Major U.S. alliances in the Asia-Pacific region halted 5G deployments with Huawei as early as November 2018, according to media reports. Australia and New Zealand banned Huawei in 2018 from supplying equipment to government services and local carriers, citing security concerns. The Japanese government also decided to exclude Huawei from public procurement in 2018, and major carriers cut ties with Huawei. South Korea has not made its policies clear.

The European Commission has called for its member states to adopt a common approach towards Huawei and itself has not imposed restrictions on the company. Europe's largest markets — or its 'Big Five' — have yet to adopt a unified stance. Germany, Italy and Spain have so far not imposed restrictions, while France and the U.K. are still reviewing the claims against the Chinese telecom service provider.

In North America, Canada has not yet decided whether to place restrictions on using Huawei's products in 5G buildout. However, about 20 communities have reportedly partnered with Huawei to deploy high-speed internet.
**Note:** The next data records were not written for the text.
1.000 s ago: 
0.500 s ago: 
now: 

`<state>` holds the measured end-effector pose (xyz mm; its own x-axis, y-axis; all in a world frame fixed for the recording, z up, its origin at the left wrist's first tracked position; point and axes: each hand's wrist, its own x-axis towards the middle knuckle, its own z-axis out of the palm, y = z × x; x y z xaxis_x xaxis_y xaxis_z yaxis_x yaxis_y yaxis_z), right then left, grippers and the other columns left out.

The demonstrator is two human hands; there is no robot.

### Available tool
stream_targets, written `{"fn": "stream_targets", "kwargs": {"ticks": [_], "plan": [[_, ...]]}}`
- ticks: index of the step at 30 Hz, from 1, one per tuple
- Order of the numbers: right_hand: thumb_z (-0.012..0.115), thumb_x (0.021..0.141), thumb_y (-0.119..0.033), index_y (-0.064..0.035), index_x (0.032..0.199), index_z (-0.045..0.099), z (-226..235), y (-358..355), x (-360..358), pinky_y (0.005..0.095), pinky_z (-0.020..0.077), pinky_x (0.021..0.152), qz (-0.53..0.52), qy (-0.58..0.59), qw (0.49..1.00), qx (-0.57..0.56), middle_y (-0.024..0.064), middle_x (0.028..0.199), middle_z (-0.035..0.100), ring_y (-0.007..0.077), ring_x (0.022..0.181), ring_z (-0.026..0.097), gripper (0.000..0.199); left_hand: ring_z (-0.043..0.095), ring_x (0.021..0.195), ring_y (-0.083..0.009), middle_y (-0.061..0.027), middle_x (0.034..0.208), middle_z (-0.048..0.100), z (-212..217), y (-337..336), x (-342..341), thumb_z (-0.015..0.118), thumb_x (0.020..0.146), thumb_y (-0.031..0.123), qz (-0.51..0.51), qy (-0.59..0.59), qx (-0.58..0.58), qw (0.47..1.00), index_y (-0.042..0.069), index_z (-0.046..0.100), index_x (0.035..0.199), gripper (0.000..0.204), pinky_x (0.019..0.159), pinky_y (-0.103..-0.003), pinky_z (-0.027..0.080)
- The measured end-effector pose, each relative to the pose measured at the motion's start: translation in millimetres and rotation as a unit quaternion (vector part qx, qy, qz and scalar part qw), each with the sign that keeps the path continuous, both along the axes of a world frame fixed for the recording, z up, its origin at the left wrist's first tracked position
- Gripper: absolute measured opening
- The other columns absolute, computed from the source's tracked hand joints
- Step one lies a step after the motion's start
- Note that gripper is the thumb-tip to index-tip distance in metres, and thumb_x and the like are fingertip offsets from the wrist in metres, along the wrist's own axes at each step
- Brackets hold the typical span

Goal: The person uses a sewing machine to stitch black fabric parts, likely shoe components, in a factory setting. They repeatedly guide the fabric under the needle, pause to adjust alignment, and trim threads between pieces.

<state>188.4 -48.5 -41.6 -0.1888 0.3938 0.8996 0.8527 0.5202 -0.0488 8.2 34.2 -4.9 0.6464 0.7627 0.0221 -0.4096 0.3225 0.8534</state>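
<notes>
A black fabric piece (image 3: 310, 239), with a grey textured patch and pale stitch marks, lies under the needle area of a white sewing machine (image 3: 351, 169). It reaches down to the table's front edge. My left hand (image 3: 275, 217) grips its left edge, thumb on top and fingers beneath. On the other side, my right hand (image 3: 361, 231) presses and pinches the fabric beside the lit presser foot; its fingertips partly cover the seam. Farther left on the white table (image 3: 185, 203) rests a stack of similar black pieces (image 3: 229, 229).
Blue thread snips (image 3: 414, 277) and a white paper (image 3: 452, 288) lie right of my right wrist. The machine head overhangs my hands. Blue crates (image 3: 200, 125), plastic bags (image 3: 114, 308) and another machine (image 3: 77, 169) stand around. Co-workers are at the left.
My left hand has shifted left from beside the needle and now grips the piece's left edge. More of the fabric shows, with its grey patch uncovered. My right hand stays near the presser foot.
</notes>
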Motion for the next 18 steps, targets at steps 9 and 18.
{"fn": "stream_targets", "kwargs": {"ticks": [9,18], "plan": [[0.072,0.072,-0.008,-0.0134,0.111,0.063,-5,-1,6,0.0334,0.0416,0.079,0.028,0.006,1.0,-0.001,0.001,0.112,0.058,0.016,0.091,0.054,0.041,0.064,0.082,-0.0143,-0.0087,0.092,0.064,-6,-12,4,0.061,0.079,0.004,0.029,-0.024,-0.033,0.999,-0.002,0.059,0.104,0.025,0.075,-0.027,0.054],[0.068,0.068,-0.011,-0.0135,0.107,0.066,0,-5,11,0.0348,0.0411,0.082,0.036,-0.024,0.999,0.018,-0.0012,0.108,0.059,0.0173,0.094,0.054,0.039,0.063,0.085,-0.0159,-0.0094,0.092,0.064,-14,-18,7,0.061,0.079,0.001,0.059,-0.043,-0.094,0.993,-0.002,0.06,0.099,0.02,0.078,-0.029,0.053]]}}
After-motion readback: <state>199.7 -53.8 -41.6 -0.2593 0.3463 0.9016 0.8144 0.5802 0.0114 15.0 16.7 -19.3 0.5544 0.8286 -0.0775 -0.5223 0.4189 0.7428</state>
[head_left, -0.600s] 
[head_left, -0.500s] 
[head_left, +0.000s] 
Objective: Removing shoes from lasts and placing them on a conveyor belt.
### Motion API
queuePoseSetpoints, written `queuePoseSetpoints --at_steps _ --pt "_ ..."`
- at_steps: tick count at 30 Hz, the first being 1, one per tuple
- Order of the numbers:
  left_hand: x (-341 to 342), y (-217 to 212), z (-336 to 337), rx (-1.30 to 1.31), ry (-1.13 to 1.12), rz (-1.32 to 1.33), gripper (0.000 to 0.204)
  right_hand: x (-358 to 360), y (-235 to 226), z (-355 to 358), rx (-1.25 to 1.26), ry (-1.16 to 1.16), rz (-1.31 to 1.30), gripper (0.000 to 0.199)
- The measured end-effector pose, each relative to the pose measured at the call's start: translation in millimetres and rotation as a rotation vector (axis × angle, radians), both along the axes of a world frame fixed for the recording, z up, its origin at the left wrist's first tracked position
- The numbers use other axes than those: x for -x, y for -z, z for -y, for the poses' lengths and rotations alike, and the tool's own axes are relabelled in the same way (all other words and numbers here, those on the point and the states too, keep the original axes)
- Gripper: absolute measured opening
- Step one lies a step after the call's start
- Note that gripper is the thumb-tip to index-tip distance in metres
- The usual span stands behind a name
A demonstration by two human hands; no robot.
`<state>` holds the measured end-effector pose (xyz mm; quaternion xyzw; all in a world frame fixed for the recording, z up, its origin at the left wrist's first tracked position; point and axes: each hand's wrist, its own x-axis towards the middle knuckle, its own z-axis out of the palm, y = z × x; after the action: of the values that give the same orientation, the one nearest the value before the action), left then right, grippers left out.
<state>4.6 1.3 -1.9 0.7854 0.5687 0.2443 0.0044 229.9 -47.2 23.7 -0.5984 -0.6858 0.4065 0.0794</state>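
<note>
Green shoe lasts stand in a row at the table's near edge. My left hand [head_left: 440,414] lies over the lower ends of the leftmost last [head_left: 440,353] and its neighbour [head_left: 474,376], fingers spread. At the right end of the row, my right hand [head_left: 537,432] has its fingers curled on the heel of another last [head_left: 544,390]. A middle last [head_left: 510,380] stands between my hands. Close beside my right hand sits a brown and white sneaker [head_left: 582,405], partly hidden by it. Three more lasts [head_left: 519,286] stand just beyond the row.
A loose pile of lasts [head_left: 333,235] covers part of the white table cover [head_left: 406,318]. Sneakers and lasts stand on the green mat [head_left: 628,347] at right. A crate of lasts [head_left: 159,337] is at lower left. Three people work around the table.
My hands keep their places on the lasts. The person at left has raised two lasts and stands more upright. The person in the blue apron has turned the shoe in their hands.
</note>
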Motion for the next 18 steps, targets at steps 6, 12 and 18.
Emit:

China's allies Russia and North Korea are reportedly working with Huawei to deploy networks, while most countries in Southeast Asia, South Asia and Latin America have either included Huawei in their network development plans or are undecided.

Telecom equipment was Huawei's second-largest revenue source in the first half of 2019, at 146.5 billion Chinese yuan. It shipped over 150,000 telecom base stations and inked fifty 5G commercial contracts worldwide, the company said. Mobile phone sales were its largest source of revenue, at 220.8 billion yuan during the first half.

As of Aug. 1, US$1 was equivalent to 6.90 Chinese yuan.